A volt-ampere (VA) is the unit used for the apparent power in an electrical circuit, equal to the product of root-mean-square (RMS) voltage and RMS current. In direct current (DC) circuits, this product is equal to the real power (active power)  in watts. Volt-amperes are useful only in the context of alternating current (AC) circuits (sinusoidal voltages and currents of the same frequency).
While both the volt-ampere and the watt have the dimension of power (time rate of energy), they do not have the same meaning. For example, the useful work produced by an AC motor is measured in watts, but the losses (mostly as heat) which dictate the rating of a transformer are measured in volt-amperes because they are practically independent of the power factor of the load. Since the utility companies must size their distribution networks (particularly transformers) for apparent rather than real power, they sometimes pass these costs onto the consumers, who in some cases (typically only for industrial rather than household consumers) are required to pay the apparent power they consume (energy actually as power multiplied by time).
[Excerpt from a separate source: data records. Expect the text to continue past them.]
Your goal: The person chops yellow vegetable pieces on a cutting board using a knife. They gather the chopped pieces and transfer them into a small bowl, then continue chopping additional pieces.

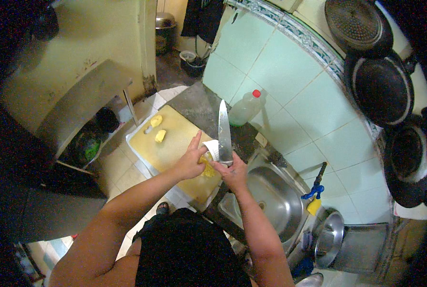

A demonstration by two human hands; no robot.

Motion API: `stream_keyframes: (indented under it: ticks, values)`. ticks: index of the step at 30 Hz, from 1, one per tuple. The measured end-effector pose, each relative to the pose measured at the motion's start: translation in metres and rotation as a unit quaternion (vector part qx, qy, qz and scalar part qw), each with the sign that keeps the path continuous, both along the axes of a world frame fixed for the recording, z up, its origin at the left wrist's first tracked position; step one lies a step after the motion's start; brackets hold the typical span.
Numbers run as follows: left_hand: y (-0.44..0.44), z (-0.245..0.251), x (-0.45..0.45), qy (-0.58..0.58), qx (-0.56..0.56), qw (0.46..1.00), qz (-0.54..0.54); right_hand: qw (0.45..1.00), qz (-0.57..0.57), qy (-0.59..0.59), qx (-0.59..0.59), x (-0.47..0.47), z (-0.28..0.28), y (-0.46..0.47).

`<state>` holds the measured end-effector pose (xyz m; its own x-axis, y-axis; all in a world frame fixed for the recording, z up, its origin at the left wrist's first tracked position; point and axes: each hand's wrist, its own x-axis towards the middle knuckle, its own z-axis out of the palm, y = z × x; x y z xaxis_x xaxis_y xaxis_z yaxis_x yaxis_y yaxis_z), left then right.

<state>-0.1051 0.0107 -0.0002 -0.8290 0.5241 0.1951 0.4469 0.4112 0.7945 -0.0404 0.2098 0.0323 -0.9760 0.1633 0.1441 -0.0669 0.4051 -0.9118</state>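
Note:
My right hand (235, 172) grips a large kitchen knife (224, 132), its broad blade pointing away from me with yellow bits stuck to it. Beside the blade, a small white ridged cup (212, 147) is tilted over the cutting board (179, 134). My left hand (191, 164) is at the cup's near side, index finger stretched out; whether it holds the cup is unclear. Below the cup, between my hands, lies finely chopped yellow food (208, 168). Two peeled yellow pieces (156, 121), perhaps potato, rest near the board's handle hole.
Right of the board is a steel sink (274, 204) with a blue-handled tap (313, 192) and a yellow sponge (314, 206). A clear bottle with a red cap (247, 107) leans by the tiled wall. Dark pans (382, 91) hang at the right. A steel bowl (329, 238) stands beyond the sink.

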Motion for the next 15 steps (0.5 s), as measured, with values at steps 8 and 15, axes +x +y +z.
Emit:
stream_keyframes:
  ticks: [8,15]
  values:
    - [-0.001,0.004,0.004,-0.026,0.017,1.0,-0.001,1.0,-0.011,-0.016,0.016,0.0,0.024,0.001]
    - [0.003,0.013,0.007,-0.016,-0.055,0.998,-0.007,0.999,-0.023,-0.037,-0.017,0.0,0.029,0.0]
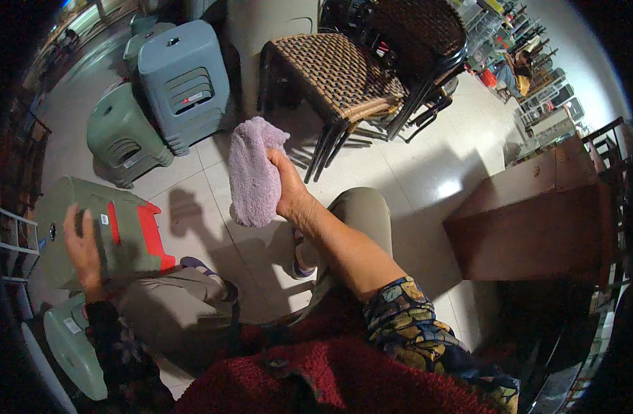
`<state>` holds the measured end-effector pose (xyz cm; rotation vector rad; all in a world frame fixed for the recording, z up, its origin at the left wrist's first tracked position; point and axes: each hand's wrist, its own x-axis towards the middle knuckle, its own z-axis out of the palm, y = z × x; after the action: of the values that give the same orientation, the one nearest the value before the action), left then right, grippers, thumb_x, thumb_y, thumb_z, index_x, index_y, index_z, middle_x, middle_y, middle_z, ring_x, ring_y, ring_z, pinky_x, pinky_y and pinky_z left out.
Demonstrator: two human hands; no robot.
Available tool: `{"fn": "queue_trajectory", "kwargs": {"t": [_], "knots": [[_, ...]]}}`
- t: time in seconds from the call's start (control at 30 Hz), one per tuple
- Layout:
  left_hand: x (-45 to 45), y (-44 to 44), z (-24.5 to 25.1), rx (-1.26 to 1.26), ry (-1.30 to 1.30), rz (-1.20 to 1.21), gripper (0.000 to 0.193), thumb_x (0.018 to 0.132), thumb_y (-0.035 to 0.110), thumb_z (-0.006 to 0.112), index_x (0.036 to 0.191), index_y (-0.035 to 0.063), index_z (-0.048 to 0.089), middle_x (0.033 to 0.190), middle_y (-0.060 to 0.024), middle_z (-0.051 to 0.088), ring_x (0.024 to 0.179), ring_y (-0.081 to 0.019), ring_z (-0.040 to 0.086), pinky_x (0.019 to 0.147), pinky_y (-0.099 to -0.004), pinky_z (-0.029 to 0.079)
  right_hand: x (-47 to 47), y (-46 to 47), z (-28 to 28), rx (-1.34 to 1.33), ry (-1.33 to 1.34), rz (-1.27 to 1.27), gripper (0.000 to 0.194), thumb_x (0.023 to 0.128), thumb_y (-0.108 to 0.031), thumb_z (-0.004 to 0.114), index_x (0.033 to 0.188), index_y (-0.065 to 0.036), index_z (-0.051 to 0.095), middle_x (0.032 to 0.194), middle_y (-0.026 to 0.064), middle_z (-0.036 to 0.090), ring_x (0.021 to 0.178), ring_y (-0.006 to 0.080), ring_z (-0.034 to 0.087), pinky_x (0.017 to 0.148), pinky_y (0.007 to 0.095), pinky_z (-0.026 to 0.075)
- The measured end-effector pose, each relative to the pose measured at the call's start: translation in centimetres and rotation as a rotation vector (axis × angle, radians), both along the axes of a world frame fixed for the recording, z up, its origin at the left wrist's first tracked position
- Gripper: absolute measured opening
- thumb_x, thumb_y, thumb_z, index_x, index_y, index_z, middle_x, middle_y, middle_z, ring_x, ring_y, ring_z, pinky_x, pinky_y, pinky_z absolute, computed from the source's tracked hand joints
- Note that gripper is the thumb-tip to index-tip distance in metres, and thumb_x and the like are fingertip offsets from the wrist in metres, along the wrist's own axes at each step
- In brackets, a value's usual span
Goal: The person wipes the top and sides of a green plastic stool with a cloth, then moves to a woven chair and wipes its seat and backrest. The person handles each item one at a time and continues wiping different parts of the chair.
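Observation:
My right hand [290, 186] grips a folded pink terry cloth [254, 173], held up above the tiled floor in front of me. At the left, my left hand [82, 246] is over a green plastic stool with red parts [132, 227]; its fingers are apart and somewhat blurred, and nothing shows in them. Whether it touches the stool I cannot tell. Beyond the cloth stand a blue-grey plastic stool [184, 83] and a green plastic stool [125, 134].
Woven chairs with black frames [337, 72] stand ahead. A dark reddish-brown wooden box-like piece [523, 233] is at the right. Another green stool [76, 346] lies near my left sleeve. A person [513, 75] sits far off at the upper right, near piled furniture.

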<state>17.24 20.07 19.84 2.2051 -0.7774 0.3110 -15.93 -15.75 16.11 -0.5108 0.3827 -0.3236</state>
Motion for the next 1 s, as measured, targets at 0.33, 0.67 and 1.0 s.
{"fn": "queue_trajectory", "kwargs": {"t": [0.33,0.67,1.0], "knots": [[-20.1,-16.6,0.1,-0.509,1.335,-0.604,0.070,0.100,0.040,0.072,0.154,0.0060,0.044,0.140,-0.0093,0.056,0.132,-0.0235,0.053,0.107,-0.0427,0.048,0.8,5.8,2.4,-0.479,0.034,-0.033,0.048,0.099,-0.031,0.068,0.135,-0.001,0.060,0.117,0.0129,0.071,0.103,0.0220,0.069,0.092,0.0382,0.057],[-25.3,-16.8,-3.6,-0.832,1.650,-0.515,0.040,0.097,0.030,0.077,0.130,0.0110,0.067,0.124,-0.0027,0.071,0.117,-0.0184,0.065,0.106,-0.0385,0.049,-0.2,6.7,0.3,-0.897,0.356,-0.073,0.066,0.098,-0.042,0.068,0.146,0.000,0.051,0.143,0.0221,0.055,0.130,0.0296,0.053,0.110,0.0432,0.043],[-25.3,-18.5,-6.3,-1.051,1.172,0.058,0.055,0.089,0.026,0.084,0.127,0.0032,0.052,0.116,-0.0077,0.064,0.103,-0.0179,0.062,0.091,-0.0370,0.054,-2.7,9.6,-1.9,-1.161,0.319,0.097,0.075,0.107,-0.044,0.058,0.162,-0.001,0.030,0.160,0.0200,0.040,0.145,0.0298,0.041,0.121,0.0412,0.031]]}}
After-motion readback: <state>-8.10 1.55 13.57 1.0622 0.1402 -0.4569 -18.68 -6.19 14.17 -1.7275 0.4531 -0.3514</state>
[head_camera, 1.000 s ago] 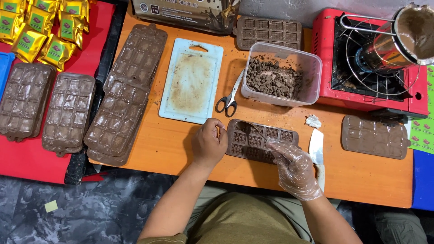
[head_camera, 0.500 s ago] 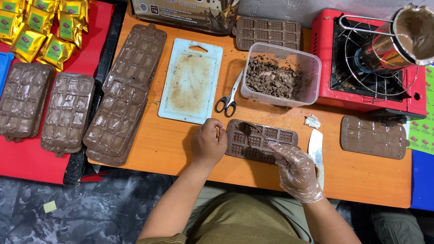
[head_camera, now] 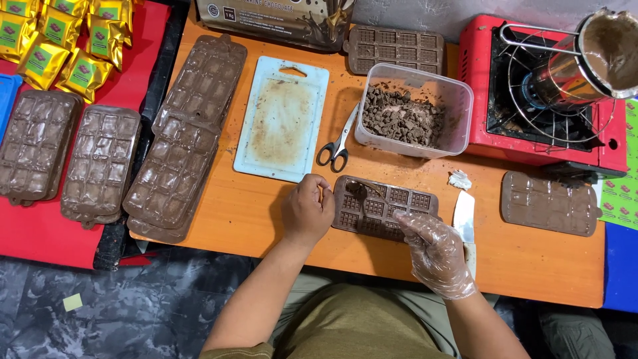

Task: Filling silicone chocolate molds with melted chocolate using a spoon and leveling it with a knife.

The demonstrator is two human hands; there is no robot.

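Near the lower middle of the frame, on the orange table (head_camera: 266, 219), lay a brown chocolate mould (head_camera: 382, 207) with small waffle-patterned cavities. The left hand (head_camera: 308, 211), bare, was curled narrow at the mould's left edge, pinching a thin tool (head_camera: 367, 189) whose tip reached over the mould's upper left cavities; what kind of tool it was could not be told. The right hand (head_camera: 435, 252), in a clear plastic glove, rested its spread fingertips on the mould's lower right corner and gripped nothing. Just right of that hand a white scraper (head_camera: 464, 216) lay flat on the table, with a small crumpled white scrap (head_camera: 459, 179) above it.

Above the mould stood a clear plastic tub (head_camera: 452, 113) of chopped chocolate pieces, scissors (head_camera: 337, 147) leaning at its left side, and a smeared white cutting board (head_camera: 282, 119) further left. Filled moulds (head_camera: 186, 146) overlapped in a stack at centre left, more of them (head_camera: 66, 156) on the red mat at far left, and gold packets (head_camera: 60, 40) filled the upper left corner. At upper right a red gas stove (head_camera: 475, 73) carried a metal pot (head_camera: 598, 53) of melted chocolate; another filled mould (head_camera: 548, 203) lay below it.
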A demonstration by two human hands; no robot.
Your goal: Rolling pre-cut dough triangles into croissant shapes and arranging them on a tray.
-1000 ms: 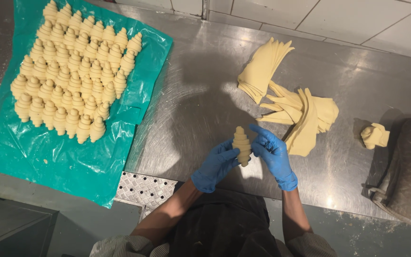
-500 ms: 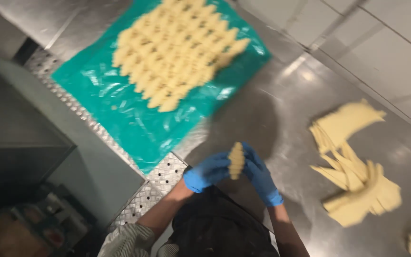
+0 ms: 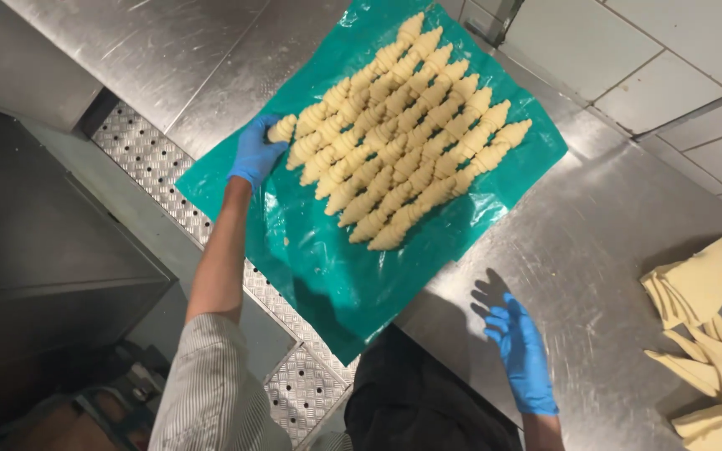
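Stainless steel counter (image 3: 595, 250) running to a tiled wall (image 3: 653, 58) at the far edge, with a perforated metal strip (image 3: 139, 159) along the near edge. Plenty of bare steel between the green plastic sheet (image 3: 327, 267) and the cut dough triangles (image 3: 712, 334) piled at the right. Sheet overhanging the near edge, rows of rolled raw croissants (image 3: 403, 125) across it. Left hand (image 3: 256, 153), blue-gloved, closed on one croissant (image 3: 282, 128) at the row's near-left end. Right hand (image 3: 521, 351) spread flat, empty, over bare steel.
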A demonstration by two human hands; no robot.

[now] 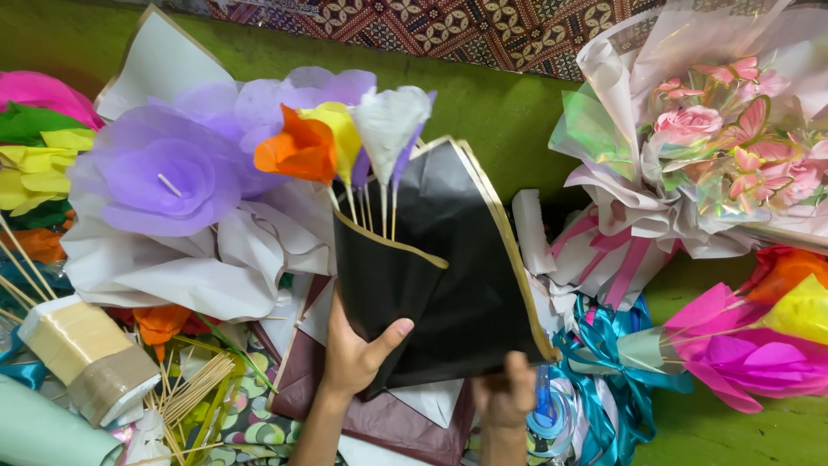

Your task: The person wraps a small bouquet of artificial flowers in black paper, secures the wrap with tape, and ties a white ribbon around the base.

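Observation:
A black wrapping sheet with a gold edge (466,267) is folded into a cone around several paper flowers on sticks: orange (297,148), yellow (339,125) and white (390,116). My left hand (354,349) grips the cone's lower left side, thumb across the front. My right hand (506,395) pinches the sheet's bottom right corner. The sticks show inside the cone's mouth.
A large purple paper flower (159,177) in white paper lies to the left. A pink rose bouquet in clear film (707,138) sits at upper right, pink and yellow paper flowers (759,345) at right, teal ribbon (604,380) below. Tape rolls (86,358) and bamboo sticks (194,388) lie at lower left.

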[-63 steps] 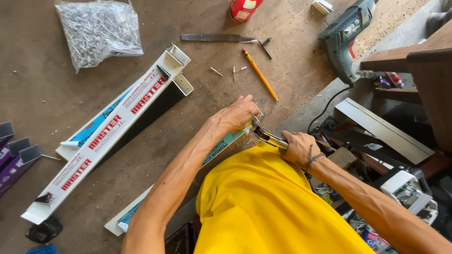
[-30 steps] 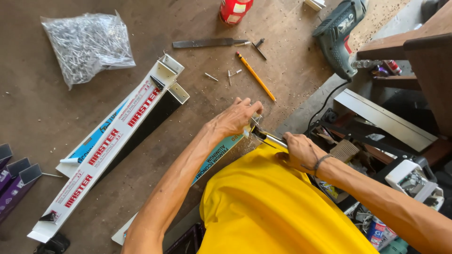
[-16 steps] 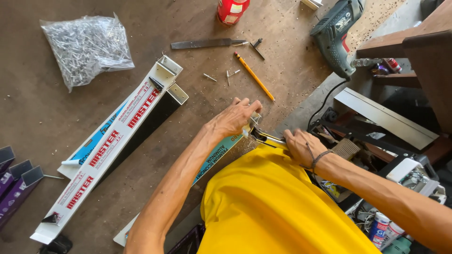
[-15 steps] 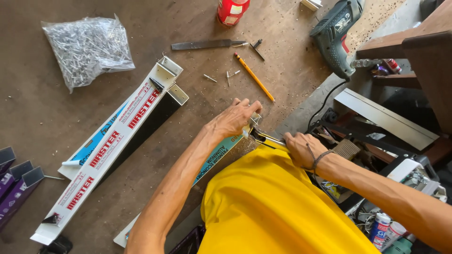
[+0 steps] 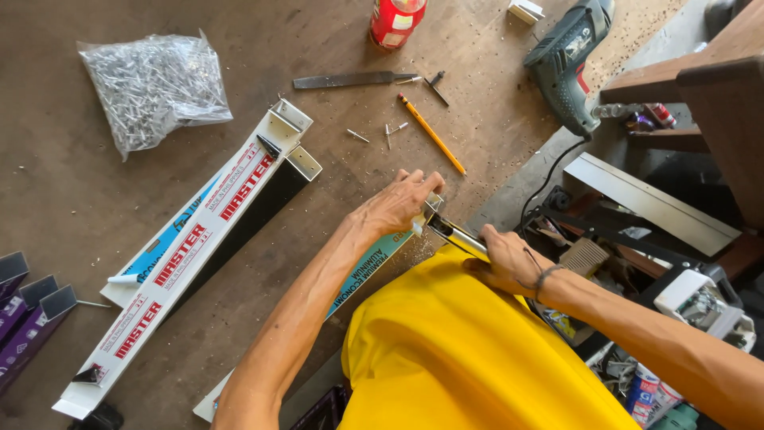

Some devices, including uninterruptible power supplies (UPSs) (which contain transformers), have ratings both for maximum volt-amperes and maximum watts. The VA rating is limited by the maximum permissible current, and the watt rating by the power-handling capacity of the device. When a UPS powers equipment which presents a reactive load with a low power factor, neither limit may safely be exceeded.[dead link] For example, a (large) UPS system rated to deliver 400,000 volt-amperes (400 kVA) at 220 volts can deliver a current of 1818 amperes.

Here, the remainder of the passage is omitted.